Choisir la crémation ?
Cette révolution des pratiques funéraires peut créer chez les vivants un certain désarroi : comment se recueillir, se souvenir quand le corps est réduit en poussière ?
Très largement pratiquée au Japon et en Inde, la crémation se développe désormais en Europe, plus rapidement dans les pays à tradition protestante et dans les grandes villes. En France, où la religion catholique exerce encore une forte influence, cette pratique concerne de 1 % des décès en 1980 à environ 30 % aujourd’hui.
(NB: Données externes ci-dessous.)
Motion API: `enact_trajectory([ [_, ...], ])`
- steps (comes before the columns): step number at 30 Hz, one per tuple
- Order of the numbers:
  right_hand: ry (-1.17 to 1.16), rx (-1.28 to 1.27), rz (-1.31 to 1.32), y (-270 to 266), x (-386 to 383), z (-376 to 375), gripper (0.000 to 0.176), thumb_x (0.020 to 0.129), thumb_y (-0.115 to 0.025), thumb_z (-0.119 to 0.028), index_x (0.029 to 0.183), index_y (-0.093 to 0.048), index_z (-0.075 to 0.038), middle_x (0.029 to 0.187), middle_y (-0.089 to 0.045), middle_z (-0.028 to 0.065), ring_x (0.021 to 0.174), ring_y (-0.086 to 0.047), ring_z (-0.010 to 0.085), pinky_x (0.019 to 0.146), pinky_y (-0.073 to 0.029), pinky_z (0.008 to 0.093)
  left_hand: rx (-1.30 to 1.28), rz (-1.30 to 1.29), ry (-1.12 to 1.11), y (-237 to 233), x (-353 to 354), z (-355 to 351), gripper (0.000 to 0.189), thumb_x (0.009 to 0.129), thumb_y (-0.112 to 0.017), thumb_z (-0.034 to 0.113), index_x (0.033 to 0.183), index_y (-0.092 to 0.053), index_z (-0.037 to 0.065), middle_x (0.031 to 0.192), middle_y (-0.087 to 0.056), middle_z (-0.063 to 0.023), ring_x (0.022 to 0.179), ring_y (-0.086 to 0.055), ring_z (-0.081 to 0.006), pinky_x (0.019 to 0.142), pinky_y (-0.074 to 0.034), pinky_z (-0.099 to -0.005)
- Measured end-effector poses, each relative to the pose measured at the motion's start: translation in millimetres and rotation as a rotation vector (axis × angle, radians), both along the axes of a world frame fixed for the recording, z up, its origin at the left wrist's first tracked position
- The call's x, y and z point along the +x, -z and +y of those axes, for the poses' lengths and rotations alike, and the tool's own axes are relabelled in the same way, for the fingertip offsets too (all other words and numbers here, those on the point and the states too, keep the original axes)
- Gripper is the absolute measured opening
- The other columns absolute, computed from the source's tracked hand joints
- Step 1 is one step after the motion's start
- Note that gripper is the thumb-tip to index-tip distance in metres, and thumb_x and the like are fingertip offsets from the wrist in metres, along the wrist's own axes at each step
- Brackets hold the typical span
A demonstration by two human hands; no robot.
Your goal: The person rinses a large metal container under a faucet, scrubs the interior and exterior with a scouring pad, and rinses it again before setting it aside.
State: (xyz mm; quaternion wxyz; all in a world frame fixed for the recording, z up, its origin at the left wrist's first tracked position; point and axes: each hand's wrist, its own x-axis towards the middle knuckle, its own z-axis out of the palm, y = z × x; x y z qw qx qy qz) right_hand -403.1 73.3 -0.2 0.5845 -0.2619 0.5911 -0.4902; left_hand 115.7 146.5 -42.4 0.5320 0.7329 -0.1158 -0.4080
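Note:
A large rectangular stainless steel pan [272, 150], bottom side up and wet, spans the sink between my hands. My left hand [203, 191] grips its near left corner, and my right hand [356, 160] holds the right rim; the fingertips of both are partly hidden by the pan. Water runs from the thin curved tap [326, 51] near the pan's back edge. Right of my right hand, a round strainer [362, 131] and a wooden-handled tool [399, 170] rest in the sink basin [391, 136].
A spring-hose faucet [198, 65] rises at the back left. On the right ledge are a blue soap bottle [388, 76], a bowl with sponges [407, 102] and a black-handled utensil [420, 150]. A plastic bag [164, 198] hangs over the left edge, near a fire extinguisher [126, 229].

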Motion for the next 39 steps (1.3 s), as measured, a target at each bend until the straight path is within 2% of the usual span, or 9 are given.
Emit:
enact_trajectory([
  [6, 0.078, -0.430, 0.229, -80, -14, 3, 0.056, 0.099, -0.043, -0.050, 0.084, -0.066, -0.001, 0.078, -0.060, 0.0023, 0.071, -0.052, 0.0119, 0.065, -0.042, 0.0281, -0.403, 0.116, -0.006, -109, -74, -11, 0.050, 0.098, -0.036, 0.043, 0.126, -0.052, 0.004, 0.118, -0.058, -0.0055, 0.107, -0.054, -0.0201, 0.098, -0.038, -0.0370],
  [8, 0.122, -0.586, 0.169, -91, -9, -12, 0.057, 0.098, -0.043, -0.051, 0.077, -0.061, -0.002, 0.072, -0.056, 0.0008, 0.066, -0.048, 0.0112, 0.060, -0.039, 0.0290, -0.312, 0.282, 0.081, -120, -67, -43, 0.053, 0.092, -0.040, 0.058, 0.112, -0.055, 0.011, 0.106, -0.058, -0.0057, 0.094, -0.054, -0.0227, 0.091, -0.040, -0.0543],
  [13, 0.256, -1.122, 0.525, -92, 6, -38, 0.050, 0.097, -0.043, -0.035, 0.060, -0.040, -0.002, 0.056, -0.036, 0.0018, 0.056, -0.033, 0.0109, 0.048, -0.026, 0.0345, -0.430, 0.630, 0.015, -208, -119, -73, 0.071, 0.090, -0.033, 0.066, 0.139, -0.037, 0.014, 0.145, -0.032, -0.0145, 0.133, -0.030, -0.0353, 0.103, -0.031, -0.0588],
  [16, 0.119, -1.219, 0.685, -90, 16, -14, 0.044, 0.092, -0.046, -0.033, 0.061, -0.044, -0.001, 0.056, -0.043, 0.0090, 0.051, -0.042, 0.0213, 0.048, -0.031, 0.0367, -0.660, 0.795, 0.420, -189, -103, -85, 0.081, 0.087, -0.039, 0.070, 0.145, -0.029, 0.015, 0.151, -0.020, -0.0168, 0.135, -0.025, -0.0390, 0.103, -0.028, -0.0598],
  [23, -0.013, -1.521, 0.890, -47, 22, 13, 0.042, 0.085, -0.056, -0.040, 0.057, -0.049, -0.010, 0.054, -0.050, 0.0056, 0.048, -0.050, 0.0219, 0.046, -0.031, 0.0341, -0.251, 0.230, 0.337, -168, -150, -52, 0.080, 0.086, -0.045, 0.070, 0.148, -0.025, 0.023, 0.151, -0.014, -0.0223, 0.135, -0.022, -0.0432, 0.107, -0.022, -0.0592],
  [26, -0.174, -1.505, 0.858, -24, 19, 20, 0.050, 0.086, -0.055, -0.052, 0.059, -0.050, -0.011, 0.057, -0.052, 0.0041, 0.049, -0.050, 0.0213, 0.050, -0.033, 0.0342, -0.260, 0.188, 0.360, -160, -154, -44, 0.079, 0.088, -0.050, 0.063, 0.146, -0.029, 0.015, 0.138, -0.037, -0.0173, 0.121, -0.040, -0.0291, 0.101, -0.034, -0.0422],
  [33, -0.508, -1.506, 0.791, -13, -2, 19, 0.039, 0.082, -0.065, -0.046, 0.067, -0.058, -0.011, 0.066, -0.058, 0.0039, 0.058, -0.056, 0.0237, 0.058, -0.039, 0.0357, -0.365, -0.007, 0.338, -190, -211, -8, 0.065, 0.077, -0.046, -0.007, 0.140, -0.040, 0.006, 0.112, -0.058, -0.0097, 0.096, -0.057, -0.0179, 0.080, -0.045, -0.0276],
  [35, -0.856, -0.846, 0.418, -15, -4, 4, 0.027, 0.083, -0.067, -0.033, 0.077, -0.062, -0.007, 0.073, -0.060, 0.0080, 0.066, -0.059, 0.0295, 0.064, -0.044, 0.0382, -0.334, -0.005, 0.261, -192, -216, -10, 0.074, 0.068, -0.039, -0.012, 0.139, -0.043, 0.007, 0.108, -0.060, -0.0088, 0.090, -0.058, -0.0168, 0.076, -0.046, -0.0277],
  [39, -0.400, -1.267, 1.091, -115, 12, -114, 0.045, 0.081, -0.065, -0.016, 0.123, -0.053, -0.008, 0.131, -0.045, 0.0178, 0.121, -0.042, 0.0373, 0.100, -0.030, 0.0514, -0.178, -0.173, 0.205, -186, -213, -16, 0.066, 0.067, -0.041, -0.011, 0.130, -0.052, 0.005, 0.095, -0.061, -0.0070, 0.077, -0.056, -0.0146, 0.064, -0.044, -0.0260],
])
Longtemps rejetée par les catholiques
Si les Hindous sont adeptes de la crémation sur des bûchers de bois et des cendres jetées dans les eaux purificatrices du Gange, c’est parce qu’ils croient au voyage de l’âme vers le ciel grâce à la fumée. En Europe, l’incinération, considérée comme un rite funéraire païen, disparait progressivement avec la christianisation. Si la sentence « Souviens-toi que tu es poussière et que tu retourneras à la poussière » (livre de la Genèse) est rappelée aux catholiques le mercredi des cendres, c’est pour évoquer la condition humaine. Pour les catholiques, le corps est à respecter dans son intégralité. À l’image de celui de Jésus-Christ, il doit être enseveli dans une sépulture, au repos, en attendant la résurrection : détruire le corps, c’est priver la personne des retrouvailles célestes le jour du Jugement dernier. En France, si la crémation est légalement autorisée depuis 1889, l’Église catholique la tolère seulement depuis 1963 (concile de Vatican II), tout en réaffirmant sa préférence pour l’enterrement traditionnel. Choix très minoritaire chez les musulmans qui considèrent l’incinération comme « une atteinte à l’œuvre de Dieu » et chez les juifs pour qui la mise en terre du corps entier est une obligation dictée par la Bible.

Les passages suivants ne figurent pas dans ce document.